--- START ---

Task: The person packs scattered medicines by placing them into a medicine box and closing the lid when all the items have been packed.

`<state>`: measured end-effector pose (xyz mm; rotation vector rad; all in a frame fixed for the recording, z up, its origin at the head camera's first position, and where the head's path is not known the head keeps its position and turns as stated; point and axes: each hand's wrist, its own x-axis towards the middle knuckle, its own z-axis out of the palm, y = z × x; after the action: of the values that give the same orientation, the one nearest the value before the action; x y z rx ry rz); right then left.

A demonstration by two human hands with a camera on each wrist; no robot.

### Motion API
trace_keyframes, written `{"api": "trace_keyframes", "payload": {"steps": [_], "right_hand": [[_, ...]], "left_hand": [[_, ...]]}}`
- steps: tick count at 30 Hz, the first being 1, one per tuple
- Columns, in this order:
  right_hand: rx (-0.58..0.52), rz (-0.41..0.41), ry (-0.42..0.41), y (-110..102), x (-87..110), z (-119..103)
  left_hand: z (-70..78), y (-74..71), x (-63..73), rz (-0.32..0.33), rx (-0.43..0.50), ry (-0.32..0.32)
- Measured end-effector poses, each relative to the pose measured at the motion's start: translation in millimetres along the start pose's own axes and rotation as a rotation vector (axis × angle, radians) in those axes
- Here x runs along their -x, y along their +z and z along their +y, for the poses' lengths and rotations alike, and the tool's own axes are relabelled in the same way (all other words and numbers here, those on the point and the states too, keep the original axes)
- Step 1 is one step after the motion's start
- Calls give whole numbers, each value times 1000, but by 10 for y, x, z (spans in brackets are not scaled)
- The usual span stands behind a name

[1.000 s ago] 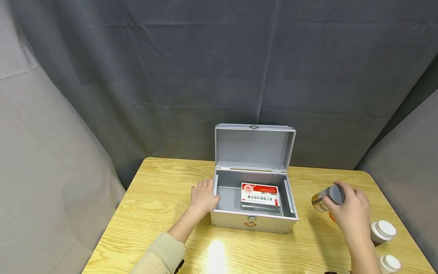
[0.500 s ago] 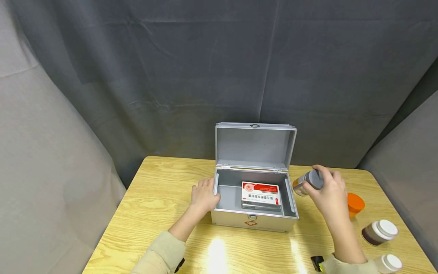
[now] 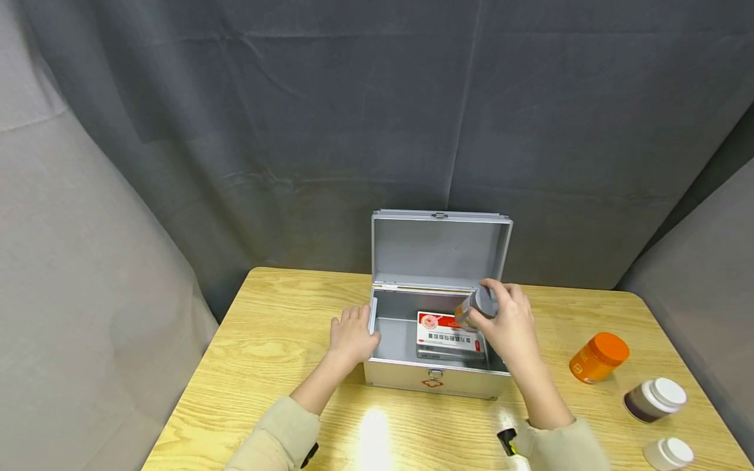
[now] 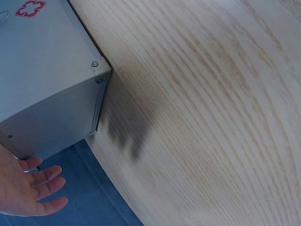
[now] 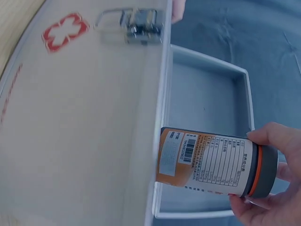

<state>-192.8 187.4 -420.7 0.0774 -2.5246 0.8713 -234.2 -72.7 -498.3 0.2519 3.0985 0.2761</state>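
Observation:
An aluminium first-aid box (image 3: 400,377) with a red cross stands on the table, its lid raised. My right hand (image 3: 512,324) grips a supplement bottle (image 5: 211,162) by its dark grey cap and holds it tilted over the right part of the box. Orange and white labelling with a barcode shows in the right wrist view. Inside the box lies a red and white medicine carton (image 3: 442,338), stacked on another flat pack. At the box's left wall my left hand (image 3: 351,337) rests with its thumb at the rim and its fingers relaxed outside.
To the right stand an orange jar (image 3: 597,358), a dark jar with a white lid (image 3: 655,399) and a small white bottle (image 3: 668,453). Grey curtain (image 3: 324,131) hangs behind the wooden table (image 3: 277,327). The raised lid (image 3: 438,254) walls off the box's back.
My right hand has carried the supplement bottle leftward from beside the orange jar to above the box. The orange jar has come into full view. My left hand stays at the box's left wall.

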Motion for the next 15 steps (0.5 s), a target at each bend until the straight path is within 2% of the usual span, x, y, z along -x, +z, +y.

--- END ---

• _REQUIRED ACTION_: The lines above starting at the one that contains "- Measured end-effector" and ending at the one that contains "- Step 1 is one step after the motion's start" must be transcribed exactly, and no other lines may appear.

• _TASK SOLUTION_:
- Measured end-effector poses, each relative to the pose measured at the motion's start: translation in millimetres along the start pose's own axes and rotation as a rotation vector (axis × angle, radians) in those axes
- Here x runs along their -x, y along their +z and z along their +y, for the poses' lengths and rotations alike, and the tool's own axes are relabelled in the same way (all other words and numbers here, those on the point and the states too, keep the original axes)
- Step 1 is one step after the motion's start

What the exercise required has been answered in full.